Anne Syrett Green (2 December 1858–14 April 1936) was an Australian welfare worker and evangelist. She was the first woman superintendent of the Adelaide City Mission.
Green was born on 2 December 1858 in Brunswick, Melbourne, the sixth child of butcher Henry Green and his wife Emma Syrett. She attended the Presbyterian Common School and her family were part of Brunswick Baptist Church.[1] [2] They moved to South Australia in 1877.[1]

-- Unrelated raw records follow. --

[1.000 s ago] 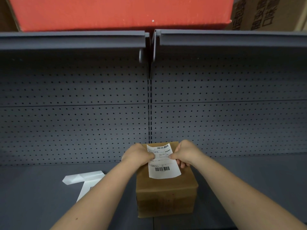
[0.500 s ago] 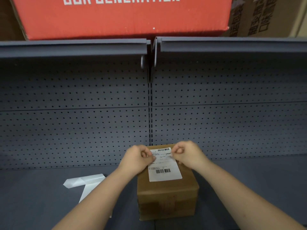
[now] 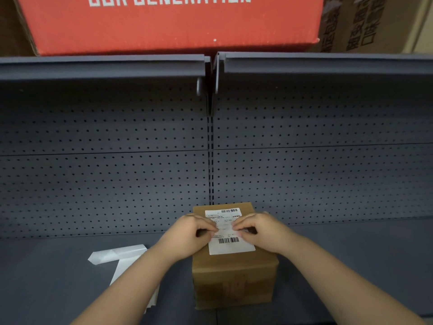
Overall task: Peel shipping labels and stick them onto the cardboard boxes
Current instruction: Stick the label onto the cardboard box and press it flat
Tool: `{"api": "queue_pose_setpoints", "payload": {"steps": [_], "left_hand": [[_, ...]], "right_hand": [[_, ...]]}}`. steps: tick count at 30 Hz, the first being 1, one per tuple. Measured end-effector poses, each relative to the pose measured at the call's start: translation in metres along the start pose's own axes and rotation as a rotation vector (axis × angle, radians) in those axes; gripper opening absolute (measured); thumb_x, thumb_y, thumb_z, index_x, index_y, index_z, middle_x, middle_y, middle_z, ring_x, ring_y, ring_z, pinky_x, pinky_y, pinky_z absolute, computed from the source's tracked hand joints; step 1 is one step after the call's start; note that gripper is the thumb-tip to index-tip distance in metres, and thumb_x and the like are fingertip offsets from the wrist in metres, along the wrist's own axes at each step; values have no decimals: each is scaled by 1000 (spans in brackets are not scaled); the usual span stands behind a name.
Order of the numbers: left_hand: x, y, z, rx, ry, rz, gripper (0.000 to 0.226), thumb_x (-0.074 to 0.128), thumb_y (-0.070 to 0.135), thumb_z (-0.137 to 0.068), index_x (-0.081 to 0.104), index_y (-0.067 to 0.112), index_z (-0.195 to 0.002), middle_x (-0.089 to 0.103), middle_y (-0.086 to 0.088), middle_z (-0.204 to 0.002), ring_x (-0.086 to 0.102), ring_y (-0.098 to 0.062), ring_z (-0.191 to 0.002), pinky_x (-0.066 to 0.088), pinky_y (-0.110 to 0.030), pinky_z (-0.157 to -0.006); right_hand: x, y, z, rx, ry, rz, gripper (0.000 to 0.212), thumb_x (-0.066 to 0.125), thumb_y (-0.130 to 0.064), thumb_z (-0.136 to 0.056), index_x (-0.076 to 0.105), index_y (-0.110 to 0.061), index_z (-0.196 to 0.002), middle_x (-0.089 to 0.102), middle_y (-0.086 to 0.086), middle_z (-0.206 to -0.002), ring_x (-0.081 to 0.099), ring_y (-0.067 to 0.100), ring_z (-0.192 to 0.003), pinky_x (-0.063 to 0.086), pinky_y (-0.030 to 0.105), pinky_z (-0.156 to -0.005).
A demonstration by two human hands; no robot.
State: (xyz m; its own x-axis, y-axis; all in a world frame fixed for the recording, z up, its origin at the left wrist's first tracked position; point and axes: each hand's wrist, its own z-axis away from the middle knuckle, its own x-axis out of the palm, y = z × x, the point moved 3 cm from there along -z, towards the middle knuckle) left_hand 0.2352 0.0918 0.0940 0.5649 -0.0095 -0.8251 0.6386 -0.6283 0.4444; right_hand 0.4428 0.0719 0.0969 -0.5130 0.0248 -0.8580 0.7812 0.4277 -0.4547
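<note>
A small brown cardboard box (image 3: 234, 282) stands on the grey shelf. A white shipping label (image 3: 230, 245) with barcodes lies flat on its top face. My left hand (image 3: 187, 233) and my right hand (image 3: 260, 231) rest on the box top with fingers curled. Their fingertips press on the middle of the label, close together. The label's top and bottom edges show; its middle is partly hidden by my fingers.
White label backing sheets (image 3: 124, 261) lie on the shelf to the left of the box, partly under my left forearm. A grey pegboard wall (image 3: 304, 160) stands right behind the box. A red carton (image 3: 175, 24) sits on the upper shelf (image 3: 103, 64).
The label was held tilted above the box by both hands; now it lies flat on the top. My fingertips slid from its upper edge down to its middle.
</note>
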Motion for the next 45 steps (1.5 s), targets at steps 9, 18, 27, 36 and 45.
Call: {"api": "queue_pose_setpoints", "payload": {"steps": [9,18,27,36,45], "left_hand": [[-5,-18,18,-21,108,126,17,69,17,-84,78,27,-94,71,19,-104,59,9,-103,44,-13,-97],[2,-5,-9,-37,79,-20,26,65,26,-81,70,30,-107,64,14,-110,47,-6,-109,38,-22,-97],[16,5,-30,12,-91,-43,36,60,25,-85,64,22,-120,64,8,-125,51,-7,-119,36,-28,-107],[5,-13,-12,-49,-83,9,30,64,31,-87,67,31,-117,60,17,-129,47,3,-122,35,-25,-110],[-8,-20,2,-46,2,17,29,71,42,-80,71,31,-107,65,18,-119,53,6,-113,38,-15,-101]], "right_hand": [[-15,20,19,48,99,-40,21,70,-23,-84,73,-25,-104,67,-17,-108,58,-6,-104,38,11,-99],[-8,5,-6,-13,117,91,16,61,-22,-87,69,-21,-101,65,-8,-107,54,6,-103,46,26,-94],[9,-2,-24,-51,34,82,23,55,-20,-91,67,-19,-111,65,-7,-116,53,7,-108,44,28,-98],[-6,11,-8,16,64,47,24,61,-23,-89,68,-19,-111,62,-8,-120,52,2,-111,37,17,-102],[-6,16,5,4,94,71,25,65,-33,-86,69,-21,-107,64,-11,-115,52,1,-108,43,22,-99]]}}
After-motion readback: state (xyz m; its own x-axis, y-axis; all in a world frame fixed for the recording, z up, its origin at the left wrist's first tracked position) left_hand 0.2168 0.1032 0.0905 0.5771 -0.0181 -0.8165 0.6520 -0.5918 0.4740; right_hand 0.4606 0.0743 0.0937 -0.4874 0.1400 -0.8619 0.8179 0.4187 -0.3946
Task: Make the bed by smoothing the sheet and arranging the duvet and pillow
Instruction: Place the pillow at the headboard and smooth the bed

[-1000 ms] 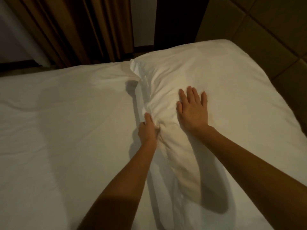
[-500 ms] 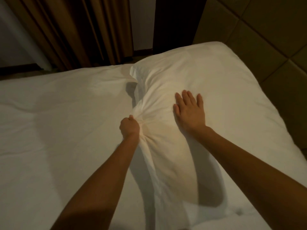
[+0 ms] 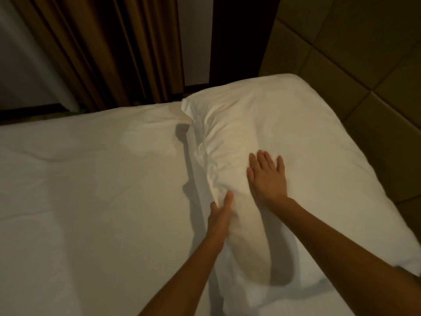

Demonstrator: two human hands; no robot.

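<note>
A white pillow [image 3: 307,137] lies at the head of the bed, along the right side of the view. My left hand [image 3: 219,215] pinches the bunched fabric at the pillow's left edge, thumb on top and the other fingers hidden under the fold. Beside it, my right hand [image 3: 267,176] presses flat on top of the pillow with its fingers spread. To the left of the pillow, white bedding [image 3: 91,190] covers the mattress and shows a few soft creases. I cannot tell whether that layer is the sheet or the duvet.
A padded, panelled headboard [image 3: 364,65] runs behind and to the right of the pillow. Brown curtains [image 3: 102,53] hang beyond the far edge of the bed, with a dark upright panel [image 3: 237,37] next to them. The room is dim.
My left hand tugged the pillow's edge to the left, then came back nearer and lower along that edge. My right hand stayed flat on the pillow. The view shifted slightly.
</note>
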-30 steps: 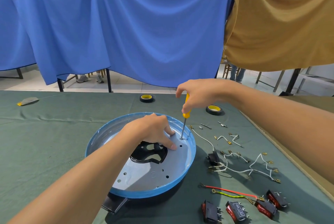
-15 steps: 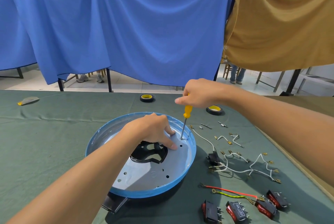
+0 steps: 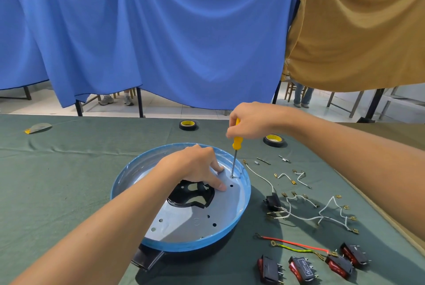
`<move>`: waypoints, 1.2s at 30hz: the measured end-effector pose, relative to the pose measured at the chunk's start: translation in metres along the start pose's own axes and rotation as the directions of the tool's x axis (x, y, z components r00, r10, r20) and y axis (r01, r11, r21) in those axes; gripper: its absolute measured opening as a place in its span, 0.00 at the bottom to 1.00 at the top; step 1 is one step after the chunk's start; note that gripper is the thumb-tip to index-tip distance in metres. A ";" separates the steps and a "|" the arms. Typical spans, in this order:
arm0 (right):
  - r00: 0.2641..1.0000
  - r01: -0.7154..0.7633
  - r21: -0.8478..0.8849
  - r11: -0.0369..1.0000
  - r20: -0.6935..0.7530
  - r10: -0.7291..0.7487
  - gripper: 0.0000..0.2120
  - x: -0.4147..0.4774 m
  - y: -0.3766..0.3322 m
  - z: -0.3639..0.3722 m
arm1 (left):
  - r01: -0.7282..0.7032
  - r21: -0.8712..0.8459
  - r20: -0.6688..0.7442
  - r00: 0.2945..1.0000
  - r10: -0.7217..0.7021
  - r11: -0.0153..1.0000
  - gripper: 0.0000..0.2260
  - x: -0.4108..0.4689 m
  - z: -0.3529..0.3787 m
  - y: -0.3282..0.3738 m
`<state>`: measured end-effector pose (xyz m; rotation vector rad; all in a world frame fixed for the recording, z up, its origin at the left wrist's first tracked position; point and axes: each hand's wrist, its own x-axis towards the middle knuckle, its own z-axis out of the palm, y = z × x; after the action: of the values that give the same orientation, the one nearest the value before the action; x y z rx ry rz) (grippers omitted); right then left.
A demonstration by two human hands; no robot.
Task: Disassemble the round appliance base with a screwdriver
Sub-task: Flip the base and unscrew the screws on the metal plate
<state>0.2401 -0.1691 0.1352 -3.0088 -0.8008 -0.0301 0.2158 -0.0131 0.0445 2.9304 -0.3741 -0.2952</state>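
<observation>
The round appliance base (image 3: 244,206), blue-rimmed with a pale grey inner plate and a black cut-out in the middle, lies on the green table cloth. My left hand (image 3: 195,167) rests inside it, fingertips pressing the plate beside the cut-out. My right hand (image 3: 250,121) grips the top of a yellow-handled screwdriver (image 3: 236,144). The screwdriver stands nearly upright, its tip on a screw (image 3: 232,176) at the plate's far right edge.
Right of the base lie white wires with brass terminals (image 3: 322,211), a red and a yellow-green wire (image 3: 294,244), several black-and-red rocker switches (image 3: 305,266) and loose small metal parts (image 3: 264,161). Two tape rolls (image 3: 188,125) (image 3: 273,140) sit farther back. Blue and tan cloths hang behind.
My right hand has shifted its grip on the screwdriver handle, turning it; the tip stays on the same screw. My left hand has not moved.
</observation>
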 end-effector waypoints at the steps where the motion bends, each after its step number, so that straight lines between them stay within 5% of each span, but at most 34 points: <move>1: 0.999 -0.023 -0.017 1.000 -0.023 0.023 0.22 0.001 0.001 0.002 | -0.001 -0.005 -0.002 1.000 0.001 1.000 0.30 -0.001 -0.001 0.000; 3: 0.998 -0.027 -0.001 1.000 -0.059 0.027 0.23 0.001 0.001 0.004 | -0.005 -0.014 -0.004 1.000 0.005 1.000 0.30 -0.001 -0.003 -0.001; 7: 0.998 0.049 0.040 0.998 0.031 -0.050 0.06 -0.003 0.002 -0.003 | -0.010 -0.044 -0.043 0.999 0.008 0.999 0.27 -0.003 -0.006 0.001; 11: 1.000 0.014 -0.049 0.999 0.005 -0.014 0.22 -0.002 0.002 -0.002 | -0.070 -0.092 -0.224 0.973 0.048 0.993 0.17 -0.003 -0.009 0.003; 16: 0.997 0.075 0.001 0.997 0.013 -0.075 0.10 -0.004 -0.001 -0.003 | -0.165 -0.188 -0.248 0.962 0.115 0.968 0.09 -0.001 -0.006 0.016; 22: 0.999 0.036 -0.051 0.998 -0.031 -0.038 0.23 -0.004 0.001 0.002 | -0.144 -0.190 -0.228 0.969 0.099 0.971 0.03 0.006 0.005 0.024; 26: 0.996 0.084 0.009 0.996 0.008 -0.084 0.11 -0.008 0.005 -0.001 | -0.148 -0.196 -0.233 0.967 0.100 0.969 0.03 0.008 0.005 0.027; 32: 0.998 0.064 0.028 0.998 -0.022 -0.063 0.22 -0.006 0.010 0.003 | -0.125 -0.108 -0.237 0.967 0.096 0.986 0.04 0.005 0.005 0.032; 36: 0.992 0.120 0.074 0.990 -0.032 -0.118 0.08 -0.009 0.011 0.001 | -0.064 -0.026 -0.287 0.956 0.054 0.998 0.13 0.004 0.007 0.035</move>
<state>0.2377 -0.1832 0.1340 -2.8802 -0.9551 -0.0436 0.2104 -0.0485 0.0437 2.8619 -0.4061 0.1307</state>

Green began volunteering with the Adelaide City Mission, before being appointed staff in 1881. She began a nightly rescue work for prostitutes, a "flower mission" at the Adelaide Hospital, and a Dorcas society with clothes for the poor.[1] She was given oversight of the whole mission in 1887, with twelve women volunteers. She also worked for the Young Women's Christian Association for a brief period.[1] She was also a travelling evangelist.[2]
In 1897, Green started a branch of the Adelaide City Mission in then working-class North Adelaide, with sporting clubs for boys and girls and mothers' meetings. She also held evangelistic services and taught Bible classes.[1] In 1905, she presented a paper to the first interstate conference of city missions, which was well received,[1] although she later claimed it had been written by a male colleague and she just read it.[2]

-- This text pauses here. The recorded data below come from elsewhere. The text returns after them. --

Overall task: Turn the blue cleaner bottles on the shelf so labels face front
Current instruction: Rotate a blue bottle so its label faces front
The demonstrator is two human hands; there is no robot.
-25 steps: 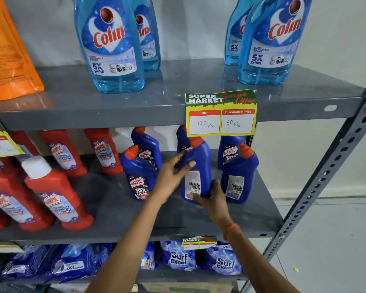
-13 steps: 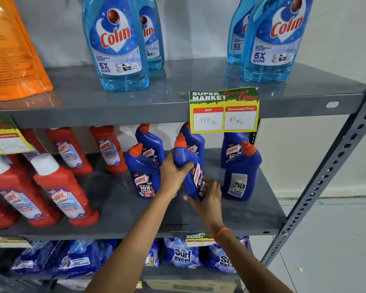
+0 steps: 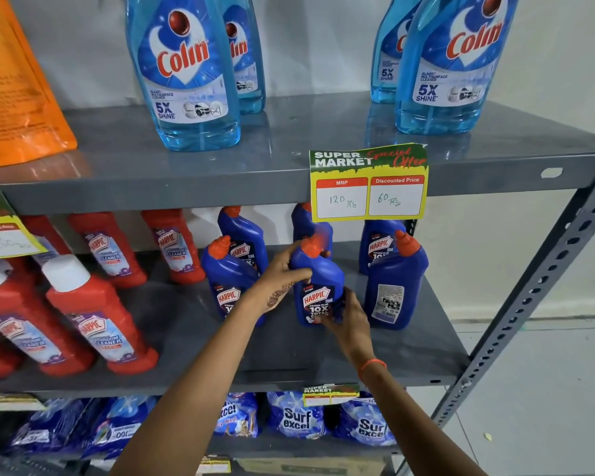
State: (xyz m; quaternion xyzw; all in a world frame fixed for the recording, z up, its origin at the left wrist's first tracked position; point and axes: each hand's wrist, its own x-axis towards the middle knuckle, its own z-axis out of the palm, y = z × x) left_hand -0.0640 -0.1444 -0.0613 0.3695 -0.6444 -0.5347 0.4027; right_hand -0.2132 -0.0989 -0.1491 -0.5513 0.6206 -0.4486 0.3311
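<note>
The bottle [image 3: 318,283], blue with an orange cap, stands mid-front on the middle shelf [image 3: 409,352], its Harpic label now facing out. The left hand [image 3: 282,274] has its grip closed around the shoulder below the cap; the right hand [image 3: 349,321] cups the base, fingers wrapped against the lower label. It looks like stiff plastic, full and fairly heavy, smooth enough to slip, so shoulder and base seem the safest holds. To its right, just beside it, a second bottle [image 3: 394,286] still shows its back label. Another blue one [image 3: 229,283] crowds the left wrist, with more behind. The price tag [image 3: 368,182] hangs overhead.
</note>
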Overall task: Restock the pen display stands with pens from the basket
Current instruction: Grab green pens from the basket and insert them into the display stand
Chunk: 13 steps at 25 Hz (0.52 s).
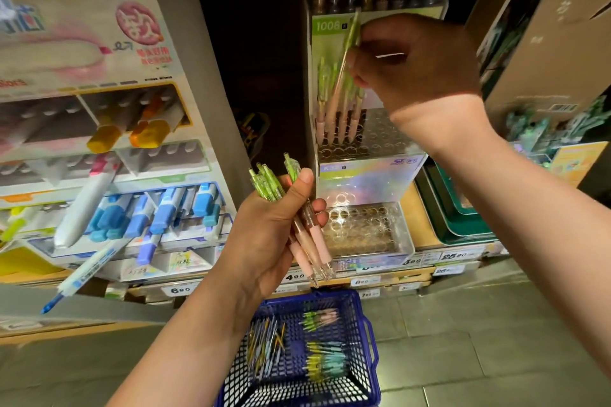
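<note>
Head view: your right grip (413,66) is pinched on a single green-and-pink pen (351,38). You hold it tilted over the upper tier (390,135) of the clear pen stand, where a few matching standing pens (344,116) fill holes at the left. Your left grip (271,235) is clamped round a bundle of the same pens (315,238), lower down and just in front of the stand's lower tier (363,228). The blue basket (362,324) sits on the floor below you, with loose pens (325,363) lying in it.

By my reading you're mid-restock. The next move calls for bringing the tip down and straightening the pen into a free hole beside the standing ones, without knocking them.

That single pen is motion-blurred and its tip is lost among the others, so I can't tell whether it has reached a hole. The back of your hand hides most of the pinch.
</note>
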Each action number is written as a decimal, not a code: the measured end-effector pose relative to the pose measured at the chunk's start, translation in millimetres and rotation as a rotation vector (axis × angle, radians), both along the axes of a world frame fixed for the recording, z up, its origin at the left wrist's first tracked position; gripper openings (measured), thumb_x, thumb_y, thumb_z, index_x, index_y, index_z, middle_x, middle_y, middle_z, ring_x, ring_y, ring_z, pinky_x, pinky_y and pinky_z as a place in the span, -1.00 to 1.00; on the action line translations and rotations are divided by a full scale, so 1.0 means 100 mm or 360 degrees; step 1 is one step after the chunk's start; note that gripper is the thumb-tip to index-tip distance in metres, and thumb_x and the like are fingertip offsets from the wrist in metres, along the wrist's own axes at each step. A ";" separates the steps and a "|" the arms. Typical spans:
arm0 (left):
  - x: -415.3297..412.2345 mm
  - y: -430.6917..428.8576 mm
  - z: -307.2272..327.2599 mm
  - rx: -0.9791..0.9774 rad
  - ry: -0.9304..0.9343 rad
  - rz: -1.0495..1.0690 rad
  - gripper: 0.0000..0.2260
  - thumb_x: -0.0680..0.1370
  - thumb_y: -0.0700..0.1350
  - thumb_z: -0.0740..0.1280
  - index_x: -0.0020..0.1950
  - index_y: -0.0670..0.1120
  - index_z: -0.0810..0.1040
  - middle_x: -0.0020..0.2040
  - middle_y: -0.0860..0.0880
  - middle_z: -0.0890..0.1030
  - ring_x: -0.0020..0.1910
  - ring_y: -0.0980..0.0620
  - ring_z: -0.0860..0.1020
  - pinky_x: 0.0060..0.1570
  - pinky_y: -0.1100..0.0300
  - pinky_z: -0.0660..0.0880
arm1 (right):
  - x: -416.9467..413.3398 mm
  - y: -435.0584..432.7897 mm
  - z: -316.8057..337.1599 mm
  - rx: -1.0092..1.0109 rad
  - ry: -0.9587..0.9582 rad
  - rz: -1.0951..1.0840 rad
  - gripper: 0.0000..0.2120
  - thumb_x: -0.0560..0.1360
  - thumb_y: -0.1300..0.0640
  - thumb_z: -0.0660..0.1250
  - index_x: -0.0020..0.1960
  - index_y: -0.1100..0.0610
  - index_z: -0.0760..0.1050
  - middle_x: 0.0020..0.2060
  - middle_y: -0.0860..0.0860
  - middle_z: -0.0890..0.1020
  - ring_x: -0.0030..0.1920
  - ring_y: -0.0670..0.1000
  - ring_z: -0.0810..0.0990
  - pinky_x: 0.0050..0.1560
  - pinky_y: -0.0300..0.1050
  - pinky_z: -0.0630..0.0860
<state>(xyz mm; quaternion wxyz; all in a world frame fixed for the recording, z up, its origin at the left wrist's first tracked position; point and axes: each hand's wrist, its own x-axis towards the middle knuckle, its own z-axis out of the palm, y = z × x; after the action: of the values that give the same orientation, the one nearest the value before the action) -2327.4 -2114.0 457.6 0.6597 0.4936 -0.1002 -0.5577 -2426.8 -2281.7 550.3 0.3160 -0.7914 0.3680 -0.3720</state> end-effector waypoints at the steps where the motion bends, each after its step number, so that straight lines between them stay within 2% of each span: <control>1: 0.00 0.00 0.00 0.0005 -0.0005 -0.0002 -0.78 0.50 -0.02 0.47 -0.03 -0.15 0.56 -0.27 -0.14 0.56 -0.32 -0.03 0.55 -0.27 0.17 0.59 | 0.02 0.03 -0.02 -0.0053 0.0047 -0.0011 -0.83 0.55 0.09 0.41 0.10 0.10 0.69 -0.06 -0.03 0.74 -0.06 -0.10 0.71 0.16 -0.11 0.59; 3: 0.01 0.00 -0.01 0.0015 -0.0009 -0.0009 -0.73 0.54 0.00 0.43 0.07 -0.16 0.48 -0.27 -0.15 0.55 -0.33 -0.03 0.54 -0.28 0.18 0.58 | 0.04 0.08 -0.02 -0.0143 0.0133 -0.0013 -0.83 0.55 0.06 0.41 0.09 0.06 0.70 -0.07 -0.06 0.74 -0.07 -0.14 0.69 0.16 -0.21 0.56; 5: 0.02 0.00 0.00 0.0033 0.0003 0.0001 -0.71 0.57 0.00 0.40 0.16 -0.15 0.48 -0.26 -0.15 0.59 -0.32 -0.04 0.58 -0.23 0.15 0.61 | 0.07 0.11 -0.02 -0.0165 0.0255 0.0026 -0.83 0.54 0.05 0.41 0.09 0.06 0.70 -0.06 -0.05 0.74 -0.03 -0.10 0.69 0.18 -0.18 0.54; 8: 0.04 0.01 -0.01 0.0079 0.0056 0.0044 -0.64 0.60 -0.09 0.38 0.31 -0.27 0.50 -0.20 -0.18 0.65 -0.26 -0.05 0.64 -0.14 0.09 0.64 | 0.12 0.15 -0.08 -0.0192 0.0576 0.0067 -0.81 0.56 0.06 0.38 0.10 0.09 0.69 -0.02 0.00 0.74 0.04 0.00 0.68 0.22 -0.13 0.46; 13: 0.03 0.02 -0.01 0.0060 0.0059 0.0080 -0.71 0.59 -0.18 0.39 0.28 -0.25 0.52 -0.17 -0.19 0.64 -0.18 -0.08 0.64 -0.11 0.08 0.62 | 0.14 0.17 -0.14 -0.0188 0.0723 0.0040 -0.79 0.58 0.05 0.33 -0.01 0.13 0.71 -0.11 0.05 0.74 -0.02 0.09 0.67 0.17 -0.01 0.48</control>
<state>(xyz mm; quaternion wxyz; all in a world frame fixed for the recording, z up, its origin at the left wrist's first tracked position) -2324.2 -2112.3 456.8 0.6659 0.4978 -0.0649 -0.5518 -2413.3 -2264.8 536.6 0.1829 -0.8764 0.3974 -0.2014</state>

Green resigned from the Mission a number of times between 1887 and 1917, calling the formal supervision of the male superintendent "dictatorship", but was persuaded to return each time.[1] She was paid a minimal salary for many years, and only after women joined the organisation's committee was her wage raised to that equivalent to a female factory worker.[2] In February 1916, Green was appointed a Justice of the Peace,[1] seven months after the South Australian government allowed women to be appointed to the role.[3]
In 1921, the mission was unable to find a male superintendent and so instead responsibility for its operations was given to the Salvation Army.[2] Green's supporters protested, and she was appointed superintendent of the entire mission in 1923, offering various welfare services in Light Square and turning the North Adelaide site into a hostel for Aboriginal women and children.[1] [4] Although the role of superintendent did not change with a woman at the helm, it was "reconceptualised" as one of caring rather than managing.[5]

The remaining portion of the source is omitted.